To be honest I am not 100% locked in on MDADM + LVM and EXT4, I am used to LVMs and have a decent understanding of them, and basically no understanding of ZFS.
From what I can see bit rot is not a huge problems for home users, I’ll add that to the plus side of using ZFS, and decide what I will do when I get the hardware.
I’m the same as you - I had experience with mdadm, LVM, LUKS, and ext4, but no experience with ZFS. I still don’t know a lot about ZFS, but Unraid set it up for me, and I can always Googl4/DuckDuckGo any issues I encounter.
From what I can see bit rot is not a huge problems for home users
The thing is that it’s likely that lots of people are affected by bitrot and just don’t know it, since there’s no way to detect it without using checksums. People don’t know that their files have succumbed to bitrot until they try to use them and realise they’re corrupted.

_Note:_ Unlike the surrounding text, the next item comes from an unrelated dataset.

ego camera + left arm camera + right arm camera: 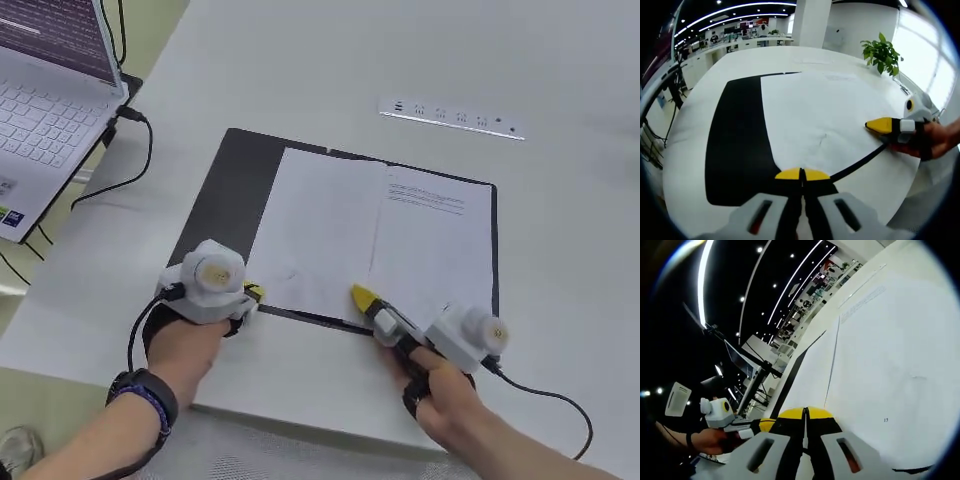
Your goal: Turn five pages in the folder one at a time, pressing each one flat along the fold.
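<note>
Where folder (225, 190) lies open: page (320, 240) light, limp, crease-prone; take at free bottom corner. Left gripper (802, 174), right gripper (805, 412): jaws together, apparently clamping nothing.

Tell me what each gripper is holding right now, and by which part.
Right gripper: shut, tips resting by the fold, holding nothing. Left gripper: shut at the left page's near outer corner; whether it pinches the paper cannot be told.

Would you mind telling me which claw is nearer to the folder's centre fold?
Right. The right claw rests at the near end of the fold, by the bottom edge; the left claw sits across the left page, at its outer bottom corner.
</note>
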### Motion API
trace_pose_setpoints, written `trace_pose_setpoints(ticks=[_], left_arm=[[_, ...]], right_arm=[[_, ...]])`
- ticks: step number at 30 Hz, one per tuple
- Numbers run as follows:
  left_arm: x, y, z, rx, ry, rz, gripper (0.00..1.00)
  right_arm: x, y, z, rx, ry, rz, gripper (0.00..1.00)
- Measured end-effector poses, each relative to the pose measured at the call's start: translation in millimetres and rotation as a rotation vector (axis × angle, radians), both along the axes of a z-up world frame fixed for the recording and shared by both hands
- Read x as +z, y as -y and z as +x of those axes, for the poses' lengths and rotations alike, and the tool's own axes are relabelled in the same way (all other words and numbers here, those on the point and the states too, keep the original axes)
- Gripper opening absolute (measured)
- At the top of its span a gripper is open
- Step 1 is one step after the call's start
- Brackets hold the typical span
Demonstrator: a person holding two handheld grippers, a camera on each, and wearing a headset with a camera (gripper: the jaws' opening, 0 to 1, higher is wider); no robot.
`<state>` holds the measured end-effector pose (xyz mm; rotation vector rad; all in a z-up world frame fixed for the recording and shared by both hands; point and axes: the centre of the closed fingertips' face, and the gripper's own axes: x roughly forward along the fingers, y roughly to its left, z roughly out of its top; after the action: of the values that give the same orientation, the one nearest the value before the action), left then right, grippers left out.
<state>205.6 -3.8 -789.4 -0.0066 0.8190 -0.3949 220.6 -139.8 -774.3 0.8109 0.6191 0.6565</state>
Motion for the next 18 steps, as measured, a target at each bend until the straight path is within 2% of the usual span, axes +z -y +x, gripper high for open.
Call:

Instead of 4 x 6TB drives, consider 2 x 14TB or even 2 x 20TB in a ZFS mirror. Buy the biggest drives you can afford that have reasonable pricing. When I was buying drives two years ago, 16 - 20GB was the sweet spot for price per GB.
Make sure you use NAS drives. Western Digital has had several controversies so I usually go for Seagate Exos instead.
This is my first NAS, and at the moment I am looking at the 6TB Seagate IronWolf Pro NT drives.
I have been using Seagate for as long as I built my own computers, I do remember the bad old days when I for months ran a computer with a Maxtor drive that kept headcrashing unless you slapped the machine as you pressed the power button, since then I have been on team Seagate.